Mais tout cela ne se passe pas sans heurts. La rebaptisation des rues a bien été votée en avril, mais elle rencontre une certaine résistance locale, et sa mise en place est retardée. Mnyaka Sururu Mboro, de l’association Berlin Postkolonial, organise régulièrement des visites guidées du quartier africain afin d'en expliquer l'histoire. Parce qu’il est une figure connue, et qu’il symbolise médiatiquement le combat pour la rebaptisation des rues, il se heurte régulièrement à l’hostilité des riverains. Une vieille dame du quartier, l’air courroucé, s’est ainsi avancée vers lui, l’interrompant dans son exposé, et lui demandant de ne pas changer le nom de Petersallee, en criant : «Il a combattu les nazis !».
Elle ne parlait pas du même M. Peters. En 1986, pour éviter d’avoir à rebaptiser la Petersallee, les autorités politiques avaient en effet trouvé une astucieuse parade. Cette rue ne rendrait donc plus hommage à Carl Peters, colonisateur célèbre pour ses exactions envers les populations locales… Mais à un homonyme, un certain Hans Peters, politicien chrétien-démocrate qui s’est en effet opposé aux nazis. Petit à petit, les choses évoluent pourtant.
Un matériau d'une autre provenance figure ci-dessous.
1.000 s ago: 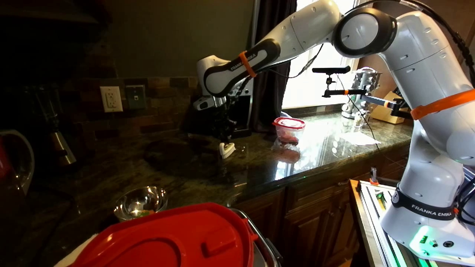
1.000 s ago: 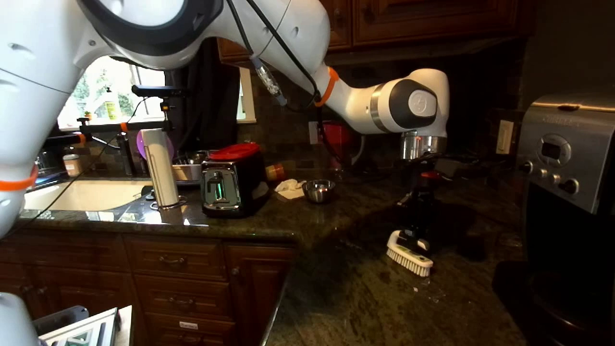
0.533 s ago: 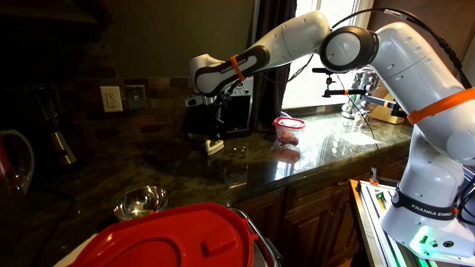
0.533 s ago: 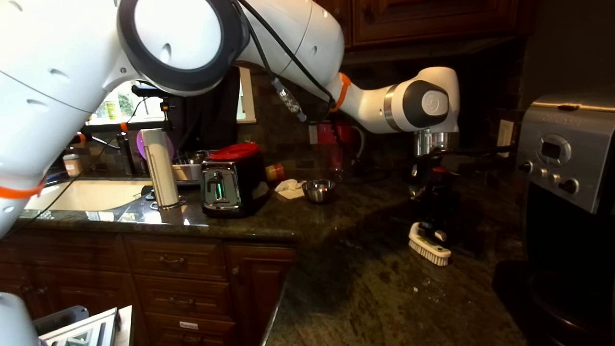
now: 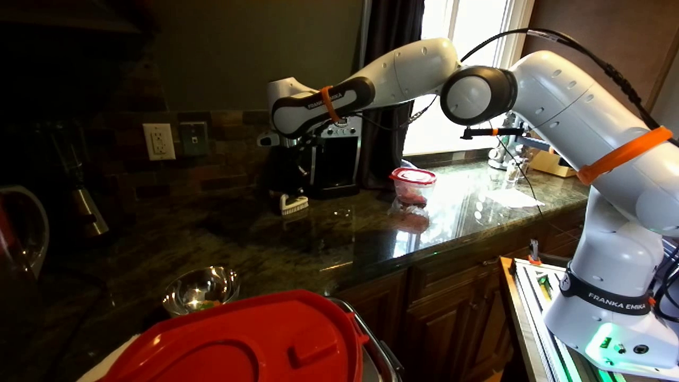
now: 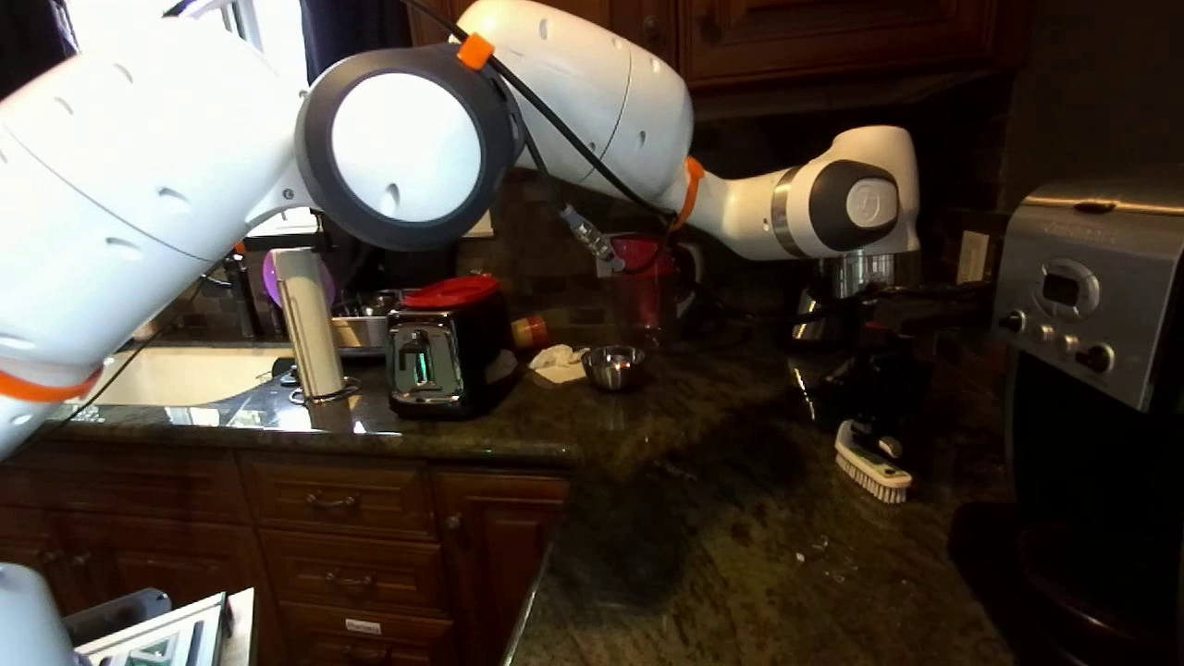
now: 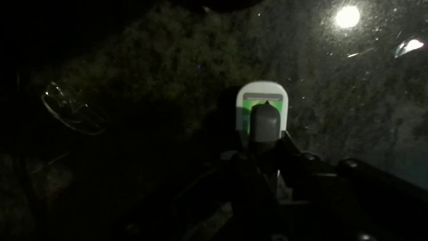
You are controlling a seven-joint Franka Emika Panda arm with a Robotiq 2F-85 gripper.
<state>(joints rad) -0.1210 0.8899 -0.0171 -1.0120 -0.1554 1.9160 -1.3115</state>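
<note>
The black two-fingered gripper [image 7: 262,139] is clamped on the white plastic scrub brush [image 6: 871,462], gripping it by the raised handle; the bristles point down at the stone — whether they touch it I cannot tell. Beneath spreads a dark, mottled, polished stone surface [image 6: 740,583], glossy enough to mirror window light, with small clear scraps [image 6: 821,544] lying near the brush. Close by stands a silver-and-black coffee machine [image 6: 1091,287]; farther along sit a small round metal bowl [image 6: 613,368], a crumpled white cloth or paper [image 6: 560,363] just beside it, and a chrome-and-black toaster [image 6: 430,370] with a flat red plastic lid [image 6: 453,292] resting on top. Reddish-brown wooden cabinets [image 6: 361,527] run below, and at the back are a dim tiled wall [image 5: 238,154], a dark curtain [image 5: 390,79] and a bright window [image 5: 475,119]. The wrist view looks straight down on the brush's green label [image 7: 278,106] and catches a crinkled see-through shape [image 7: 72,112] glinting off to the side. Only in an exterior view do the bowl's green and orange contents [image 5: 208,304] and the clear red-lidded tub [image 5: 414,187] appear — the cream-coloured sink [image 6: 185,375], too, shows solely in an exterior view.
</note>
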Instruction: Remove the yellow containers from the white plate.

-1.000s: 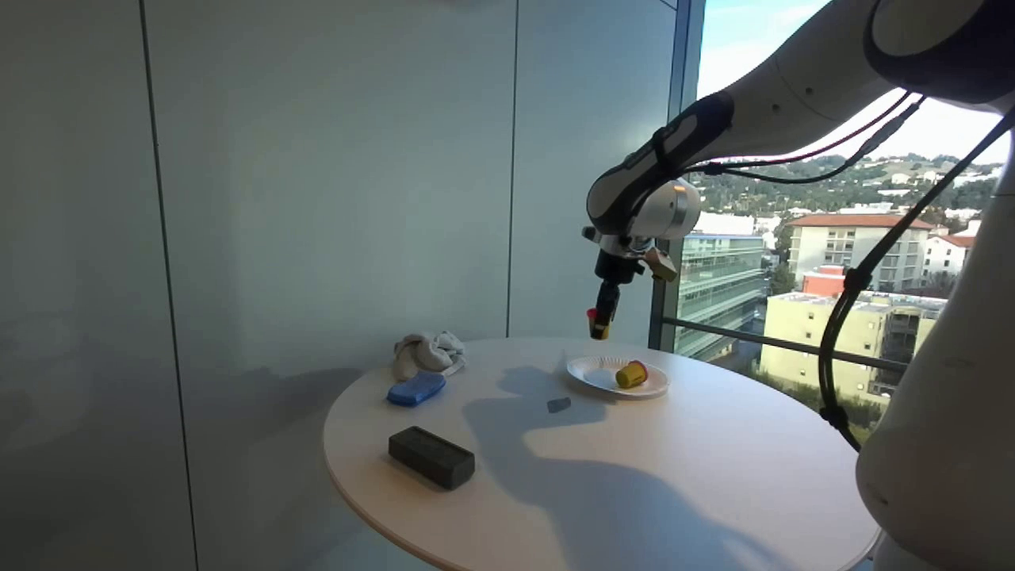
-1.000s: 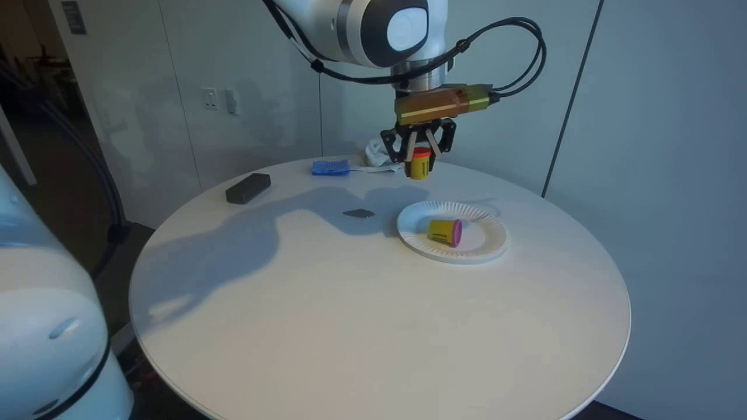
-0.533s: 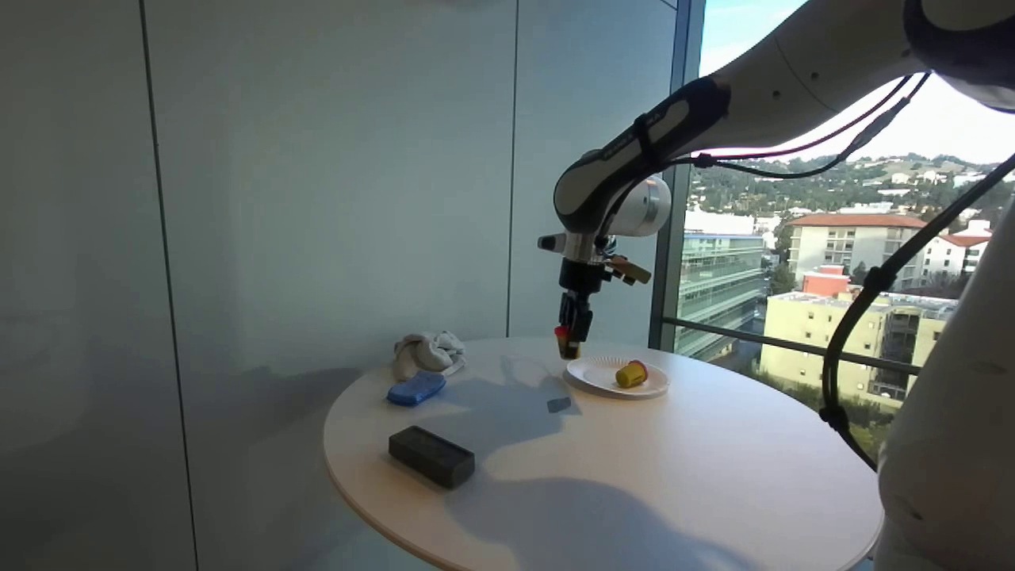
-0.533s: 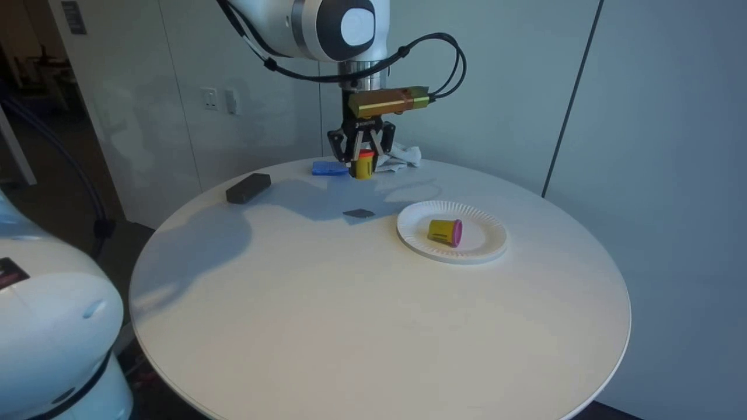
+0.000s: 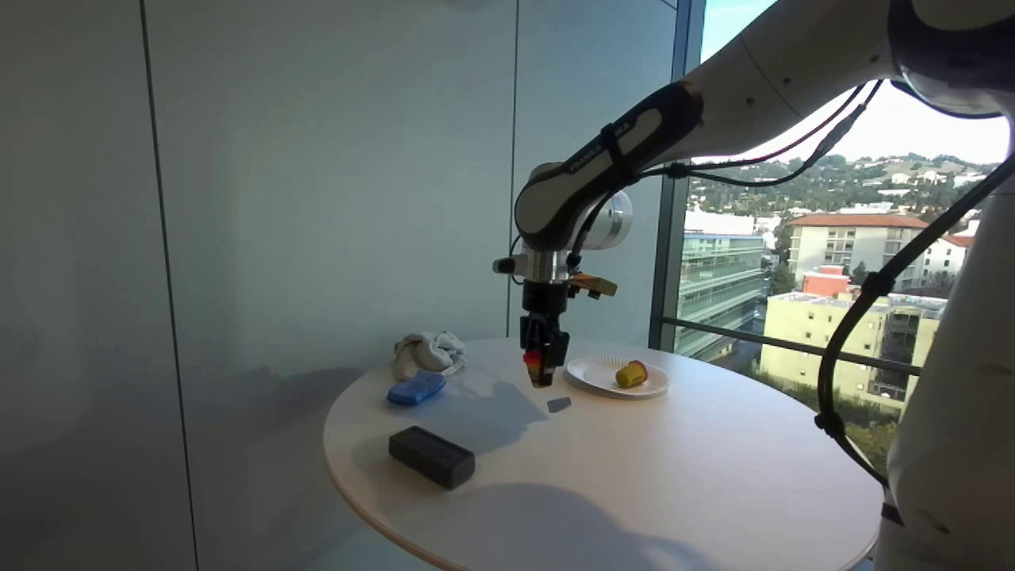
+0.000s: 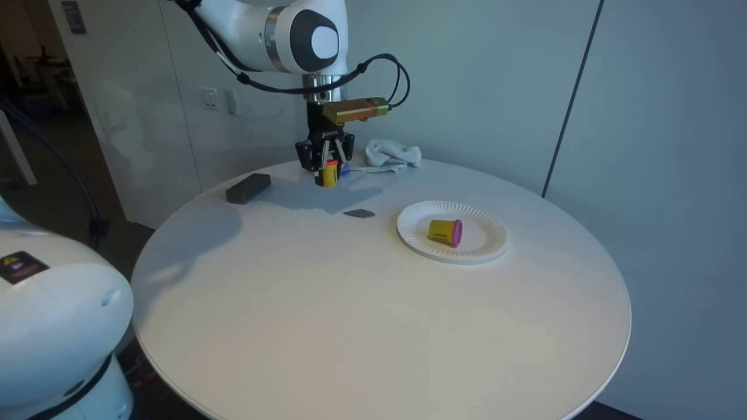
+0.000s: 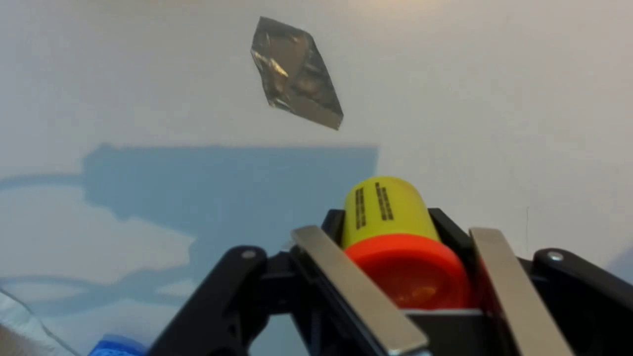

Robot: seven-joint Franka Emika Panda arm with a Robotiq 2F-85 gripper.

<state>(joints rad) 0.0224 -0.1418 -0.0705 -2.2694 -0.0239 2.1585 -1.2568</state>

Le contrat de coalition entre la CDU de Merkel et les sociaux-démocrates signé au printemps dernier évoque ainsi, pour la première fois, l'idée d'un travail de mémoire sur «l'histoire coloniale» du pays.
Juste avant la remise des ossements à la Namibie, la secrétaire d’Etat chargée de la politique culturelle au sein des Affaires étrangères, Michelle Müntefering, estimait que l’Allemagne a «encore fort à faire» pour assumer son passé colonial.
«Il y a dix ans, ces questions ne suscitaient pas autant de débats, analyse Christian Kopp, de l’association Berlin Postkolonial. L’Allemagne, absorbée par son travail de mémoire sur la deuxième guerre mondiale, ne prêtait que peu d’attention à la question coloniale. Et on se défaussait sur les voisins, avec des arguments comme "Regardez la France ou la Grande-Bretagne, c’était bien pire"».